Work instruction
Transcribe each line of the material exactly as it stands.

Material provided
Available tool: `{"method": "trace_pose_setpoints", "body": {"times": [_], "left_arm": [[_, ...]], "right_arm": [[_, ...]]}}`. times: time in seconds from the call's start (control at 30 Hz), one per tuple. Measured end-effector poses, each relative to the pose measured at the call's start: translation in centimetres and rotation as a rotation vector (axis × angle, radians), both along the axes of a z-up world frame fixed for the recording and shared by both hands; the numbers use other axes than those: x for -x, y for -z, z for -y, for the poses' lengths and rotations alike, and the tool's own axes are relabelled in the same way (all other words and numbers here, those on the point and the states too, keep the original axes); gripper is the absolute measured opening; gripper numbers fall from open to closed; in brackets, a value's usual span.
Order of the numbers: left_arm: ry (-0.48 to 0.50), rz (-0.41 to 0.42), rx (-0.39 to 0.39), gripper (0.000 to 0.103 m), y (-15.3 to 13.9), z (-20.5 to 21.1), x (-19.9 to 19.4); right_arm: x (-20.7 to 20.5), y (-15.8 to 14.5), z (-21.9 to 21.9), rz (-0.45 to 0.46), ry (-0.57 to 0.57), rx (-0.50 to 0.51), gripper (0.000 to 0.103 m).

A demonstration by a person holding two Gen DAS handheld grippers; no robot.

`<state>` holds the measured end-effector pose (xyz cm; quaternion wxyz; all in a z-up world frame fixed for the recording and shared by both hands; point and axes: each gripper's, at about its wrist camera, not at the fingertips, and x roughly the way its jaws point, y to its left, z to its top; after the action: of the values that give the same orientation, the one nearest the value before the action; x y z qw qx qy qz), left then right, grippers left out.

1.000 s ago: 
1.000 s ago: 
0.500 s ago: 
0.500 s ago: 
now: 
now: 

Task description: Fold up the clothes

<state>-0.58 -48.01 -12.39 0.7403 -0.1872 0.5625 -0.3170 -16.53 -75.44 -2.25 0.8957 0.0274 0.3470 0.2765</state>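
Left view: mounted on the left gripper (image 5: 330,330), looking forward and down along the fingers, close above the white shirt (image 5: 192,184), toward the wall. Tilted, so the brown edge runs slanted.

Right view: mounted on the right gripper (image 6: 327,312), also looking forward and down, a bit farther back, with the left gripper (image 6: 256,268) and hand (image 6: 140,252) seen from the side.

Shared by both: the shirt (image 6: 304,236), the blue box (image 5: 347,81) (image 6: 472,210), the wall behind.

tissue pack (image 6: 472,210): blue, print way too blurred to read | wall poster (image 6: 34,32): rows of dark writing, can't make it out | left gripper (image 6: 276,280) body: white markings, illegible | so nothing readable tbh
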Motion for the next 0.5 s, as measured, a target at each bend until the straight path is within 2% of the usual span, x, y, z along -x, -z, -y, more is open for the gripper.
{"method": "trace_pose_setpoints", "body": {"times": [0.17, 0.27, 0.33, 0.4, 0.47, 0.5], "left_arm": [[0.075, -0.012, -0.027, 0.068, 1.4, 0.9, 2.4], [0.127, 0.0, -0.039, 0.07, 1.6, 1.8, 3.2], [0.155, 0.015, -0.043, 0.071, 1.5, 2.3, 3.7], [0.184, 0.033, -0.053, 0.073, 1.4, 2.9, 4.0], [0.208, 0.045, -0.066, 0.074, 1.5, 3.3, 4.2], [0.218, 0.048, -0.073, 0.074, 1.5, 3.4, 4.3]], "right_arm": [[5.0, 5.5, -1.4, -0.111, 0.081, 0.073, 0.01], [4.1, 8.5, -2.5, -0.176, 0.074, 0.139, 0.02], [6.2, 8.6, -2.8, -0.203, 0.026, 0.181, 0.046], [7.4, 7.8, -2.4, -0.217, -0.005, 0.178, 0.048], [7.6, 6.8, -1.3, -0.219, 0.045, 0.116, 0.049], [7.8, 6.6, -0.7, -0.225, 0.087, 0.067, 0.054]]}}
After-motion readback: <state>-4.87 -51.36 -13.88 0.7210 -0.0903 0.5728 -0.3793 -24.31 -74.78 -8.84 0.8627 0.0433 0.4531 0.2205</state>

Task solution
Available tool: `{"method": "trace_pose_setpoints", "body": {"times": [_], "left_arm": [[_, ...]], "right_arm": [[_, ...]]}}`. times: time in seconds from the call's start (control at 30 Hz), one per tuple. Measured end-effector poses, each relative to the pose measured at the call's start: translation in centimetres and rotation as a rotation vector (axis × angle, radians), both along the axes of a z-up world frame fixed for the recording and shared by both hands; the numbers use other axes than those: x for -x, y for -z, z for -y, for the poses' lengths and rotations alike, and the tool's own axes are relabelled in the same way (all other words and numbers here, those on the point and the states too, keep the original axes); gripper is the absolute measured opening; gripper numbers fall from open to closed; in brackets, a value's usual span.
Order of the numbers: left_arm: ry (-0.48 to 0.50), rz (-0.41 to 0.42), rx (-0.39 to 0.39), gripper (0.000 to 0.103 m), y (-15.3 to 13.9), z (-20.5 to 21.1), x (-19.9 to 19.4); right_arm: x (-20.7 to 20.5), y (-15.8 to 14.5), z (-21.9 to 21.9), rz (-0.45 to 0.46), ry (-0.57 to 0.57), rx (-0.50 to 0.51), gripper (0.000 to 0.103 m).

A demonstration by a person holding two Gen DAS handheld grippers; no robot.

`<state>` holds the measured end-effector pose (xyz cm; quaternion wxyz; all in a z-up world frame fixed for the recording and shared by both hands; point and axes: each gripper's, at about its wrist camera, not at the fingertips, and x roughly the way its jaws point, y to its left, z to its top; after the action: of the values that give the same orientation, the one nearest the value before the action; x y z qw qx qy qz), left then right, grippers left out.

1.000 s ago: 
1.000 s ago: 
0.500 s ago: 
0.500 s ago: 
now: 
now: 

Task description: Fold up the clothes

<state>-0.58 -48.01 -12.39 0.7403 -0.1872 0.5625 -0.3170 -16.53 -75.44 -2.25 0.8957 0.0274 0.3470 0.2765</state>
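Left view: mounted on the left gripper (image 5: 330,330), looking forward and down along the fingers, close above the white shirt (image 5: 192,184), toward the wall. Tilted, so the brown edge runs slanted.

Right view: mounted on the right gripper (image 6: 327,312), also looking forward and down, a bit farther back, with the left gripper (image 6: 256,268) and hand (image 6: 140,252) seen from the side.

Shared by both: the shirt (image 6: 304,236), the blue box (image 5: 347,81) (image 6: 472,210), the wall behind.

tissue pack (image 6: 472,210): blue, print way too blurred to read | wall poster (image 6: 34,32): rows of dark writing, can't make it out | left gripper (image 6: 276,280) body: white markings, illegible | so nothing readable tbh
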Motion for the next 0.5 s, as measured, a target at each bend until the straight path is within 2% of the usual span, x, y, z along -x, -z, -y, more is open for the gripper.
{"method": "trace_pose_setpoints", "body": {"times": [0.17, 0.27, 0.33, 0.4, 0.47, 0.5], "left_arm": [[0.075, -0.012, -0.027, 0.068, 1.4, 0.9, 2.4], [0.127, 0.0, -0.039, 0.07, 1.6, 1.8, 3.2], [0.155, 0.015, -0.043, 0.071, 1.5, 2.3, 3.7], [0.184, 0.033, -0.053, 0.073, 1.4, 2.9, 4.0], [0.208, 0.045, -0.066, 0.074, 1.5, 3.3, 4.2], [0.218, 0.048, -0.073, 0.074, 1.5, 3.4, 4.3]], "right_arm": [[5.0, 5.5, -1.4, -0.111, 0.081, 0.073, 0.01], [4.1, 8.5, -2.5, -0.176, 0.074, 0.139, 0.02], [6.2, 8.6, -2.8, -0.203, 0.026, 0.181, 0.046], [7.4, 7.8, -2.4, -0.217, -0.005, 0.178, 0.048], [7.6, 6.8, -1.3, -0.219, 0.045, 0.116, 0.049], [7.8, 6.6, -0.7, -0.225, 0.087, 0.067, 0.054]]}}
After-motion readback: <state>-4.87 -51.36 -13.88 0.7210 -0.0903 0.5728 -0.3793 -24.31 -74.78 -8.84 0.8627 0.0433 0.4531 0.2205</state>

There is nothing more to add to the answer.